Forcing query to use an index

From: Michael Nachbaur <mike(at)nachbaur(dot)com>
To: pgsql-sql(at)postgresql(dot)org
Subject: Forcing query to use an index
Date: 2003-03-03 21:05:22
Message-ID: D8B0CD90-4DBB-11D7-90E0-000A27935D5A@nachbaur.com
Views: Raw Message | Whole Thread | Download mbox | Resend email
Thread:
Lists: pgsql-sql

Hello everyone,

I have a search query that does a whole bunch of LEFT OUTER JOINs
between multiple tables, since this is a generic search and some
records may not exist for certain customers (e.g. searching for the
text "kate" should bring up people whose customer name, street address
or email addresses match that word). This is for an ISP's customer
management database.

Unfortunately one stage in the query keeps using a sequence scan rather
than the index.

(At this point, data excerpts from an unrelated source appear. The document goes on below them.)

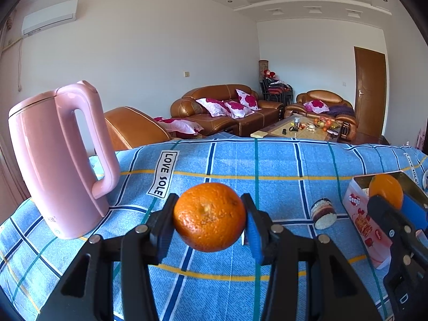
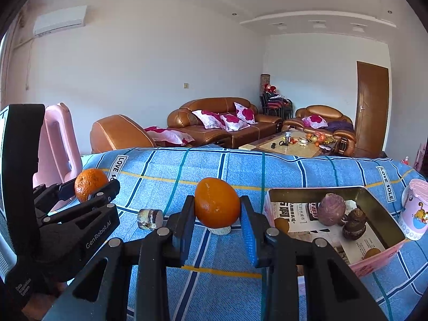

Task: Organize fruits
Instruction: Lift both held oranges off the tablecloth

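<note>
Behind my table lies a living room with brown sofas; the blue checked cloth [image 1: 267, 160] fills the lower half of both views. At left in the left view stands a pink kettle [image 1: 53, 160], well clear of my path. Low right in the right view sits the open box [image 2: 374, 206], holding a purple root and darker lumps, with a cup [image 2: 413, 208] just beside it.

My left gripper [image 1: 210, 222] is clamped on a mandarin [image 1: 210, 216], mid-frame, off the cloth. My right gripper [image 2: 217, 214] pinches an orange [image 2: 216, 202], centre of its view, just left of the box.

Both fruits look light and firm, with pebbled skin that should not slip; I judge a hold across the widest part safest, without squeezing harder. A small cake roll [image 2: 149, 219] lies on the cloth between my grippers, the only thing I might clip.
</note>
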### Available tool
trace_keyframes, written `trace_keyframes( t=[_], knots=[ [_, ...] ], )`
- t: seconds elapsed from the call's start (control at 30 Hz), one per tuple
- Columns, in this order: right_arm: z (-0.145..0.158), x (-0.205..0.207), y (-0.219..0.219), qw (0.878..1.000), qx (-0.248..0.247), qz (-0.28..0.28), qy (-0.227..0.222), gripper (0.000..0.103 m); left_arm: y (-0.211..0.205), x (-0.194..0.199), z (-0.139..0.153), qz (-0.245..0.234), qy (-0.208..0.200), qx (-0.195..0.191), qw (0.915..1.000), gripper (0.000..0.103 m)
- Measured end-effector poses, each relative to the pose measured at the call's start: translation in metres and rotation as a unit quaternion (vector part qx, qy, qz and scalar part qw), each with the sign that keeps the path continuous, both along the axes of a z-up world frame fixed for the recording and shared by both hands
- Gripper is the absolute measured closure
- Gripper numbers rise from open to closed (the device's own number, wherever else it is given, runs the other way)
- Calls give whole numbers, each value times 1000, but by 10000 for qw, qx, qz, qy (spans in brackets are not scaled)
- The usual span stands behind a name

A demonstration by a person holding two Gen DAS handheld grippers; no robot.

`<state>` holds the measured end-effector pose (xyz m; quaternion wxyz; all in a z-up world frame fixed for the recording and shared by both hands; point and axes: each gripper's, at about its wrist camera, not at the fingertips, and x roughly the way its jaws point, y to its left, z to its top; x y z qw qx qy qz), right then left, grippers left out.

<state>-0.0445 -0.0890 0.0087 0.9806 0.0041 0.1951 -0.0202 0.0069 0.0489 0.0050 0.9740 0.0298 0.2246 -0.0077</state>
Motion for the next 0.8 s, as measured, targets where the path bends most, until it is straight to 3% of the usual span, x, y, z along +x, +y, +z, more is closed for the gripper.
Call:
trace_keyframes(
  t=[0.8],
  knots=[
    [1, -19, -23, 10000, -7, -78, 33, 68, -30, -24, 1, 5, -24, 172, 9998, 54]
  ],
)
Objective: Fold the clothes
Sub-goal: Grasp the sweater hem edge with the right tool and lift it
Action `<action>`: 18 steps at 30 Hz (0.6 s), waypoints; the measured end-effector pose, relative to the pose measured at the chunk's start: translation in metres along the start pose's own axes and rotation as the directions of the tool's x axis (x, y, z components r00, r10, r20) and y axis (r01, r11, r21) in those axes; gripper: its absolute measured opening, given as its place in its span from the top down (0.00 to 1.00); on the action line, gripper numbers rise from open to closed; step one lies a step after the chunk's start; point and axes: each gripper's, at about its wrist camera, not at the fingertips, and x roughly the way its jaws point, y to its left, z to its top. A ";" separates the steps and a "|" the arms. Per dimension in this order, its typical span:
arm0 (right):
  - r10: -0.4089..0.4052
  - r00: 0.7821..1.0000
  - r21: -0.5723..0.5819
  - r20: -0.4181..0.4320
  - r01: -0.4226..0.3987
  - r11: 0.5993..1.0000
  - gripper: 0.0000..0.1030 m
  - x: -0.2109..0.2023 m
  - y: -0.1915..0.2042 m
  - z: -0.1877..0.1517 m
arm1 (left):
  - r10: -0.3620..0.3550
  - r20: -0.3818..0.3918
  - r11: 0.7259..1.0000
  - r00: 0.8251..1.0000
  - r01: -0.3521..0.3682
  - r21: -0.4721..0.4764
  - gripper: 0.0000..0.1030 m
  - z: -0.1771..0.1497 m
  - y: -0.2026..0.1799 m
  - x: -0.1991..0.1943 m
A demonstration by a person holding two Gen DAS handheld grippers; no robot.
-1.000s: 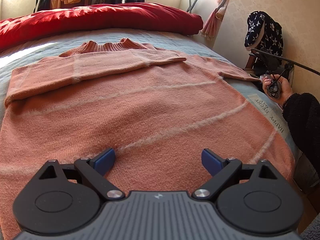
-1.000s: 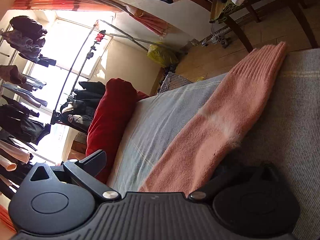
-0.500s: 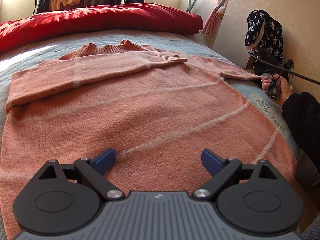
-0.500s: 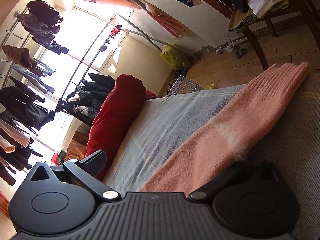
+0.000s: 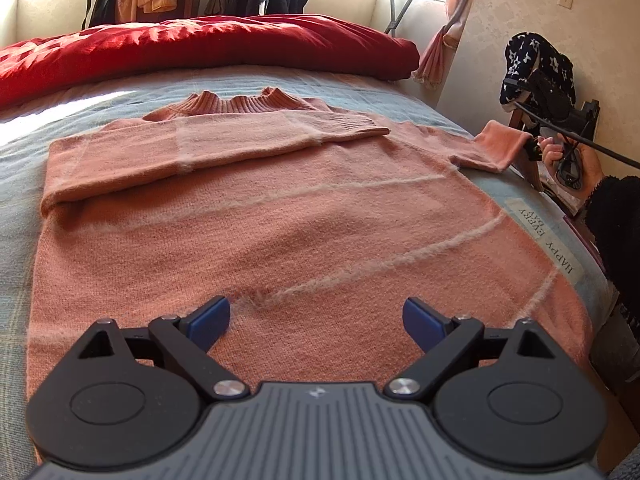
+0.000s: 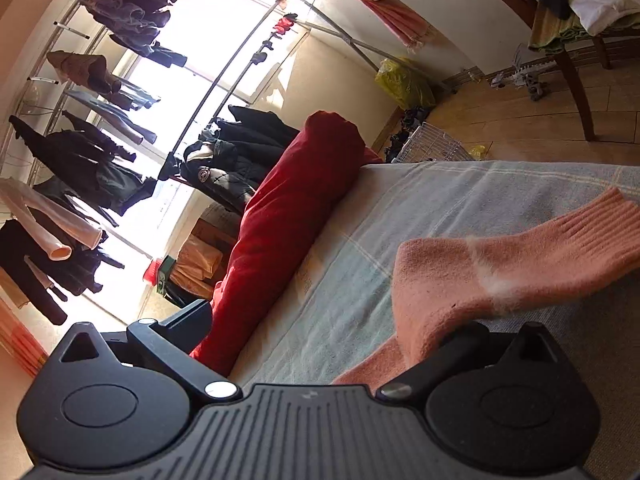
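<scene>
The left claw (image 5: 316,322) hangs released over the hem end of the sweater (image 5: 280,224), its blue pads (image 5: 210,322) spread wide and gripping nothing. The sweater lies flat on the bed (image 5: 24,168), hem nearest, collar (image 5: 240,102) farthest, with a red quilt (image 5: 200,46) bunched beyond it.

One sleeve (image 5: 200,148) is already folded across the chest, its cuff reaching toward the far shoulder; that step looks done.

The other sleeve (image 5: 496,146) is in hand: off to the side, at the bed's edge, it is lifted clear of the bed by the right claw (image 6: 312,332), which a hand (image 5: 572,160) in a dark fuzzy cuff works. From the right wrist view the sleeve (image 6: 500,272) drapes over one finger while the other finger stands well apart, so I cannot tell whether this claw is truly clenched on the cloth or only carrying it.

My judgement: the task is roughly a third along. Left to do are laying this second sleeve over the first, then folding the body, likely bringing the hem up toward the collar. The knit looks soft and limp, so the sleeve may sag or slip off as it is carried across.
</scene>
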 end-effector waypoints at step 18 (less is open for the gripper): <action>0.058 0.985 -0.111 -0.164 -0.077 0.991 0.00 0.025 0.106 -0.063 | -0.005 0.019 1.000 1.000 0.005 0.022 0.09 -0.019 0.016 -0.039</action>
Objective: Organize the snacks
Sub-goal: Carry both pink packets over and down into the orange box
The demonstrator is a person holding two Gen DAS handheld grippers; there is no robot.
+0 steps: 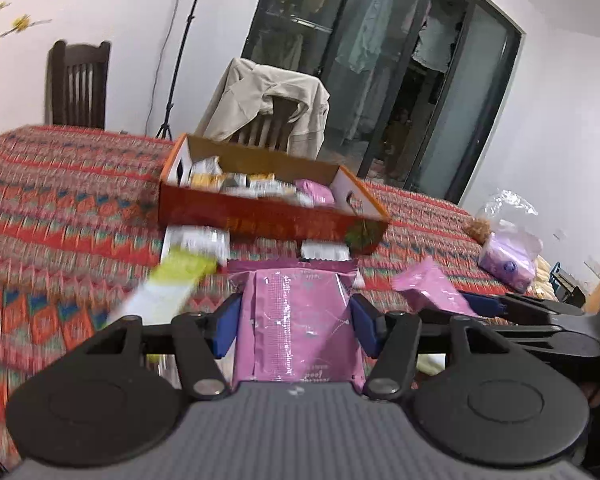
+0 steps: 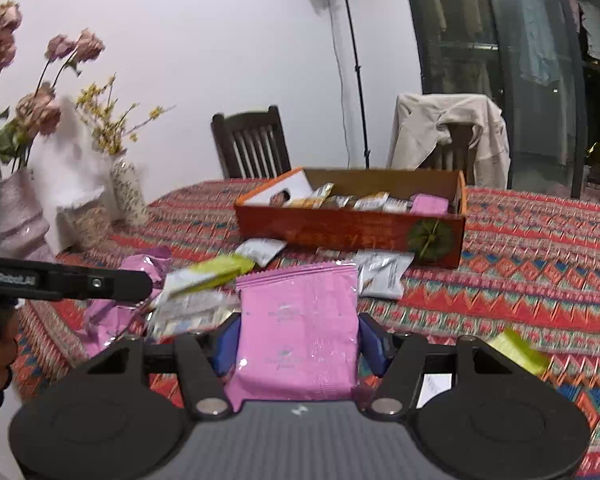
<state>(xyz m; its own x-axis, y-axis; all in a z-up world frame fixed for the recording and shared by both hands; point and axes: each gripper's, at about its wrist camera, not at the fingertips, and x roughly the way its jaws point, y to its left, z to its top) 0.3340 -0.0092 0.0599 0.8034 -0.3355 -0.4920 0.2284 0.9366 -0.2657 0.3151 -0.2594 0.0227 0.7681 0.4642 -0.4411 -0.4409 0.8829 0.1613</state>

Here is the "EXPLAIN ANALYZE" results for the 115 line
SQL query.

Sort (cost=6666.08..6666.08 rows=268 width=265) (actual
time=949.00..949.00 rows=1 loops=1)
-> Aggregate (cost=6487.84..6655.27 rows=268 width=265) (actual
time=948.86..948.86 rows=1 loops=1)
-> Group (cost=6487.84..6648.58 rows=2679 width=265) (actual
time=948.70..948.70 rows=1 loops=1)
-> Sort (cost=6487.84..6487.84 rows=2679 width=265)
(actual time=948.66..948.66 rows=1 loops=1)
-> Merge Join (cost=6106.42..6335.30 rows=2679
width=265) (actual time=859.77..948.06 rows=1 loops=1)
-> Merge Join (cost=6101.24..6319.77
rows=2679 width=247) (actual time=554.11..674.17 rows=2679 loops=1)
-> Index Scan using customer_id_key on
customer c (cost=0.00..129.63 rows=2679 width=156) (actual
time=0.40..43.43 rows=2679 loops=1)
-> Sort (cost=6101.24..6101.24
rows=8117 width=91) (actual time=553.64..559.58 rows=8117 loops=1)
-> Seq Scan on
customer_month_summary cms (cost=0.00..5574.17 rows=8117 width=91)
(actual time=258.03..477.11 rows=8117 loops=1)
-> Sort (cost=5.18..5.18 rows=77 width=18)
(actual time=0.70..0.80 rows=77 loops=1)
-> Seq Scan on emailaddress ea
(cost=0.00..2.77 rows=77 width=18) (actual time=0.08..0.35 rows=77
loops=1)
Total runtime: 951.70 msec

The table in question is "customer_month_summary"; it has 8117 rows.
Essentially, there is one record in the customer_month_summary table
for every month for every customer that has a cable modem (this doesn't
include dial-up users). I have two columns in the summary table that
I'm matching by: CustomerID and MonthStart, which is the first day of
the month in question. I also have an index on this table on
"Customer_Month_Summary(MonthStart, CustomerID)". It keeps trying to
do a sequence scan, and while the query only takes 951 msec right now,
the summary table will keep growing, and I don't want performance to
suffer a few months/years down the line (also, having to wait a second
between search results is a bit too much).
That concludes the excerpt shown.